As the BJP fanned the flames of protest against Prime Minister Manmohan Singh—alleging that he had allowed controversial allocations under his watch as coal minister—the leaked opinion, a potential hot tip, became a hot potato. So the story was not carried. A year later, the story of the legal opinion finally appeared, but on the non-mainstream news website Altgaze, without the impact it might have had earlier. For four decades, Jaitley has stayed afloat on these currents, embracing the primary political imperative of change, and impressively adapting to it.
Jaitley had charge of defence until last November, when he took up information and broadcasting. In a notoriously tight-lipped regime, Jaitley is, to a great extent, entrusted with speaking. He has always loved to hold court, and his door is typically wider ajar than those of his colleagues in the party.
The Telegraph described a typical encounter in an interview with Jaitley, freshly glowing from his success in managing the Karnataka assembly elections.
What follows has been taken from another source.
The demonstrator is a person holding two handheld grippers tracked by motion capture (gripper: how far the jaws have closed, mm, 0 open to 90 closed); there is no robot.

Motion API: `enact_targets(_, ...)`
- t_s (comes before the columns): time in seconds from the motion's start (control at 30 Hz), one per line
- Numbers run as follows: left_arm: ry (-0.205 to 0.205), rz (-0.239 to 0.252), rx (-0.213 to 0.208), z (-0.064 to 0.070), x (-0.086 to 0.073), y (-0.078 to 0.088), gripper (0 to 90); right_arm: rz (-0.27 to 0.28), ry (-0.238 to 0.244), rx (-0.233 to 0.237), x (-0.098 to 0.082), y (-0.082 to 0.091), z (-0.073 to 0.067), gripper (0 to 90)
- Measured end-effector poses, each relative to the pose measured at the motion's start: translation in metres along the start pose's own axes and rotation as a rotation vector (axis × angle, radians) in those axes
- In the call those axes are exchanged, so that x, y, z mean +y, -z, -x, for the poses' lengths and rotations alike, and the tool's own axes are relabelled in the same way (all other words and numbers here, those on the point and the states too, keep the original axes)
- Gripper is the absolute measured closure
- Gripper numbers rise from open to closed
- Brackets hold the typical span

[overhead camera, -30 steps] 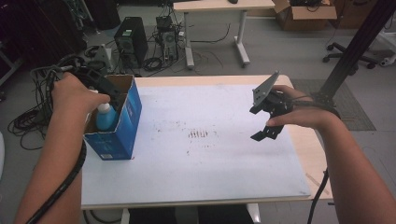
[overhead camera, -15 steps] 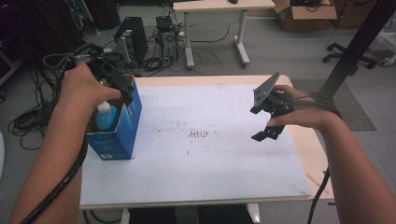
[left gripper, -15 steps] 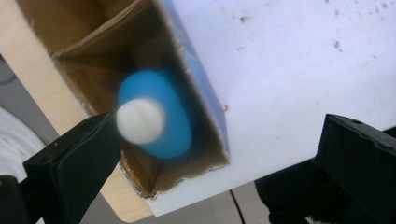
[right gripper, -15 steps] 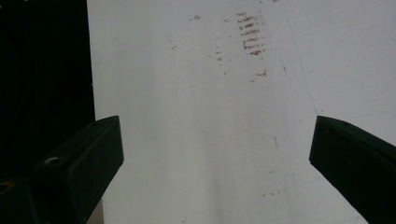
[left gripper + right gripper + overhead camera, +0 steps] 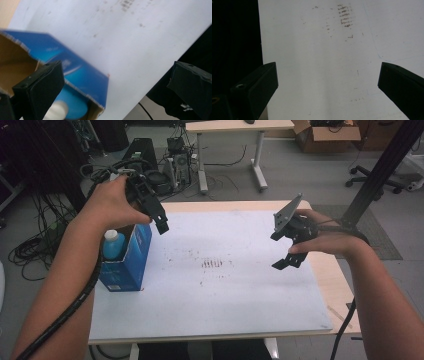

His sharp political insights are then peppered with pithy one-liners, jokes which have him convulsing with laughter more than his assembled audience.
He occasionally mimics other politicians. It can make you feel part of the club—a heady drug for all journalists and a validation that you are part of something important. And I have not been nice to him in print. A journalist repeated a joke he heard from the editor and former BJP MP and cabinet minister Arun Shourie, that Jaitley is a mass leader—with a mass base of six journalists.